Japan wants to demolish China’s hegemony in the global electronics market. Recently, Tokyo invited semiconductor manufacturers from around the world to set base in Japan. With this, Japan is moving towards absolute control of the global semiconductors supply and is likely to imperil China’s consumer electronics industry that is heavily dependent on semiconductor imports.
Japan is targeting a new sector- capacitors. Currently, China is the world’s largest producer of capacitors. But this is set to change, as a Japanese capacitor manufacturing giant has decided to shift production out of the Communist country.
Why capacitors are important?
Capacitors are devices that store electrical charges. They have various uses including energy storage, power conditioning, signal coupling or decoupling, electronic noise filtering, and remote sensing.

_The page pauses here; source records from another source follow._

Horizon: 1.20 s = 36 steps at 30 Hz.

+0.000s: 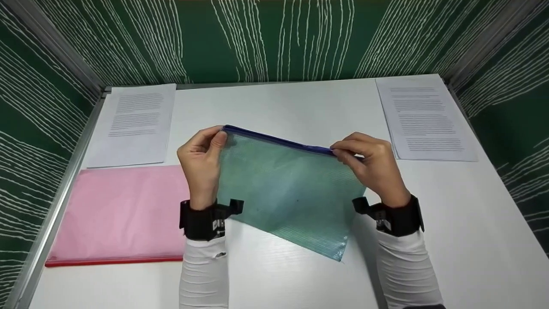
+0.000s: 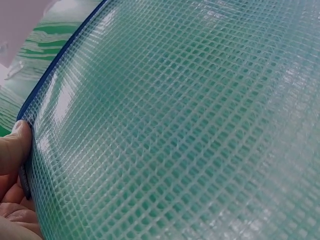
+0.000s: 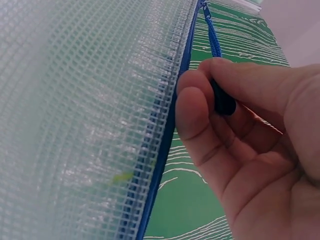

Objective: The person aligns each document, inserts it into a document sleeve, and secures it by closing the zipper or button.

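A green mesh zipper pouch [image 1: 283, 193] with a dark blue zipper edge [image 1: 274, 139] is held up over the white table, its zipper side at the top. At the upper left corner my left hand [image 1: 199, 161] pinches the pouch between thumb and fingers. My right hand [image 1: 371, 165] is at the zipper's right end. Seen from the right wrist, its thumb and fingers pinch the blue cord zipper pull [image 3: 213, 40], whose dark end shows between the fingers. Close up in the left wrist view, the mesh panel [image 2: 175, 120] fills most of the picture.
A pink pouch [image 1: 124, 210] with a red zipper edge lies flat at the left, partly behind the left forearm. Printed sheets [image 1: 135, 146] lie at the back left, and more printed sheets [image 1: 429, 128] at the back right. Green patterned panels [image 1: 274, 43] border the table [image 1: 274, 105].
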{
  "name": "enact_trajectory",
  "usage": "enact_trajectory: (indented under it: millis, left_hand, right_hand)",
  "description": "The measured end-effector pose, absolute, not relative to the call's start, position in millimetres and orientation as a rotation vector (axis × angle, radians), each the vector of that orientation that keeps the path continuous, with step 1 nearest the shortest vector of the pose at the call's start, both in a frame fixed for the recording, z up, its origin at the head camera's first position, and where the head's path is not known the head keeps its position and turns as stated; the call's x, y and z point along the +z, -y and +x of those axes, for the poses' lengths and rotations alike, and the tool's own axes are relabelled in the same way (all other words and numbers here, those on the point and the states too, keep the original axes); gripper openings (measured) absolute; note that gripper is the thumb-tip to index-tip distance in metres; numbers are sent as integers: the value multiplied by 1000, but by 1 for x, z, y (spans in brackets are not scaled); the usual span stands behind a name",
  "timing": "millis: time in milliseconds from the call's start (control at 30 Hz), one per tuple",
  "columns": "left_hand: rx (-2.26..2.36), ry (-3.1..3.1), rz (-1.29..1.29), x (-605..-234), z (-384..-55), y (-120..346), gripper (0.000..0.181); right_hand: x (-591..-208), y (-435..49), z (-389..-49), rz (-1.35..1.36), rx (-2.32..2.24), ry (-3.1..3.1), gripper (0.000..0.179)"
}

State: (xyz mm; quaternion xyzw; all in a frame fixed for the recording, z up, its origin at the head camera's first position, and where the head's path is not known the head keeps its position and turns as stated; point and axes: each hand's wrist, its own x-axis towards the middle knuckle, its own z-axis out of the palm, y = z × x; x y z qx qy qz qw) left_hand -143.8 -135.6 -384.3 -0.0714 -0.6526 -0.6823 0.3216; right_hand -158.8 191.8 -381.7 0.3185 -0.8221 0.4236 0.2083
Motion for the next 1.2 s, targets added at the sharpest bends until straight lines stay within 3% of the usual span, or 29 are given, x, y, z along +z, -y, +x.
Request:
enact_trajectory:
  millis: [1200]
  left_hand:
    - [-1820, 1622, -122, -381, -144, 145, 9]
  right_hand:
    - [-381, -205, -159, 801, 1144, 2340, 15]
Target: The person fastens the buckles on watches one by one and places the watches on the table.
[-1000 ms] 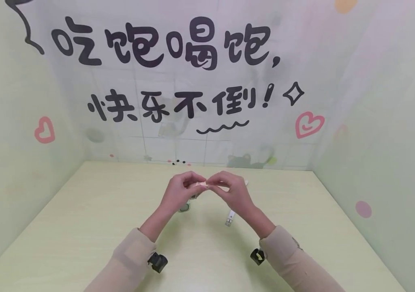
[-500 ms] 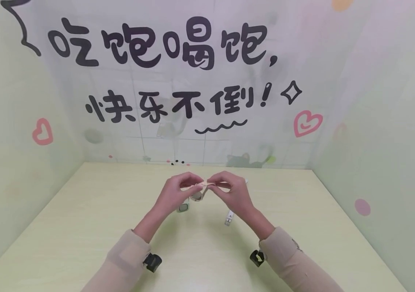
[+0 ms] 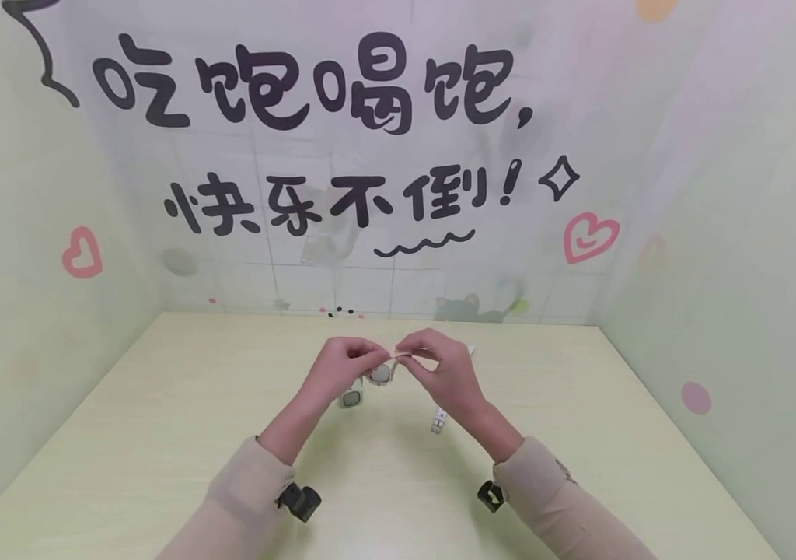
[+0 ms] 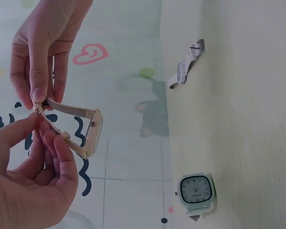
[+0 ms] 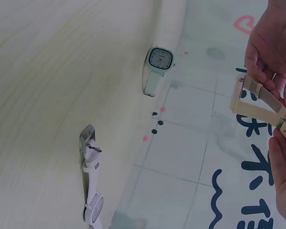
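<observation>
A cream wristwatch [image 4: 94, 133] is held up above the table, its strap bent into a loop and its case hanging below the fingers. My left hand [image 3: 349, 367] pinches one part of the strap between thumb and fingers. Facing it, my right hand [image 3: 448, 372] pinches the strap end near the buckle [image 5: 280, 124], the fingertips of both hands close together. In the right wrist view the strap end with its holes shows at my right fingertips. Fingers partly hide the join of the two strap ends.
A mint-green watch [image 3: 351, 399] lies on the pale wooden table [image 3: 384, 482] left of centre. Under my right forearm lies a white watch [image 5: 91, 186] with its strap stretched out. Printed cloth walls [image 3: 398, 280] stand behind and on both sides.
My left hand has shifted and lowered slightly. The watch case, mostly hidden behind the fingers at first, now hangs visibly between the hands. My right hand has barely moved.
</observation>
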Tool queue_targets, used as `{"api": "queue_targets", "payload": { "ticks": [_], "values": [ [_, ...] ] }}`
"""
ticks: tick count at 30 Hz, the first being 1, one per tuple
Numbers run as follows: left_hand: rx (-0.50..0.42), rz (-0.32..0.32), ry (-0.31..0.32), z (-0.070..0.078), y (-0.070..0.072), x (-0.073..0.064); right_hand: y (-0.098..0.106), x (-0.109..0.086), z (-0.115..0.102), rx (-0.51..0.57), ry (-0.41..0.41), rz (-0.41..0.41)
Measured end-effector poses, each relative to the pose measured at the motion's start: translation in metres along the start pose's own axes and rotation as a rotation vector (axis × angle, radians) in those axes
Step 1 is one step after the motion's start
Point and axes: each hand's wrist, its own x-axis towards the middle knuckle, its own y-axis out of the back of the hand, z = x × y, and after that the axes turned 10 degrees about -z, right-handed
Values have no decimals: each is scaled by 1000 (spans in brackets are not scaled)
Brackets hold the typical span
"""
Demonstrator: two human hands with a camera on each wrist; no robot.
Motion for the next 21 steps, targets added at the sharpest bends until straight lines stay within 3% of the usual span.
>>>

In the smartphones industry, they are used for various purposes like maintaining constant voltage, providing ‘boost’ power when the phone is about to discharge and dissipating stored energy to function as a temporary power source for some time.
Japan’s Murata to shift out of China
Murata Manufacturing is looking to cut its dependence on China amidst the ongoing US-China standoff.
Murata is the largest capacitor maker in the world. It supplies parts to the iPhone as well. The company supplies smartphones devices like filters for picking up some radio signals, amplifiers for strengthening transmission signals and duplexers for managing incoming and outgoing signals.
Murata’s operations in China helped the Communists become a leader in the capacitor market. But now the Japanese capacitor giant is looking to move to Thailand to open a new plant in the Southeast Asian country in October 2023.
Why Murata is moving to Thailand?
As per Nikkei Asia, Murata President Norio Nakajima said that the new plant in Thailand will be expanded. Eventually, it will become as big as one in Wuxi, near Shanghai, where Murata produces multilayer ceramic capacitors for consumer electronics.
Murata Manufacturing is adapting to evolving geopolitical equations and changing business conditions. Presently, Murata is dependent on China for over half of its revenue. But the capacitor maker expects China’s shares in its revenues to go down, as the company looks towards the Indo-Pacific for future growth.
Norio Nakajima said, “There is a risk of events happening beyond our control.” The Murata President took the example of an uncertain event like the US imposing a technology ban on China. So, it makes sense for Murata to run out of the Communist country before any such thing happens.
He added, “It is imperative to diversify our supply chain.” Nakajima also pointed out that its key customers like Apple are also looking beyond China. This destroys the basic advantage that China had. A supplier would ideally want to stay close to its customers. And if the customers themselves start shifting out of a particular location, then there is no use staying in that location.
China’s declining stature as a manufacturing hub
Also, China is losing the advantage of cheap labour and a huge working class with its changing demographics. The Murata President said, “The most populous country today may be China, but in 2030 that will be India, and further down the road it will be Africa.”
He added, “Will those economies be aligned with China or the U.S.? We don’t know. We should be able to respond to both scenarios.”
China’s population is contracting at an alarming pace. It is estimated that China could see its population getting halved within the next 45 years. A slow birth rate of 1.3 and higher life expectancy is ensuring that China is ageing quickly.
By 2050, 39 per cent of the Chinese population will be above the retirement age. This will take away the driving factor behind China’s manufacturing prowess- cheap and ample labour. So, multinational corporations and manufacturing giants like Murata see no sense in persisting with Beijing and are shifting production out of the Communist country.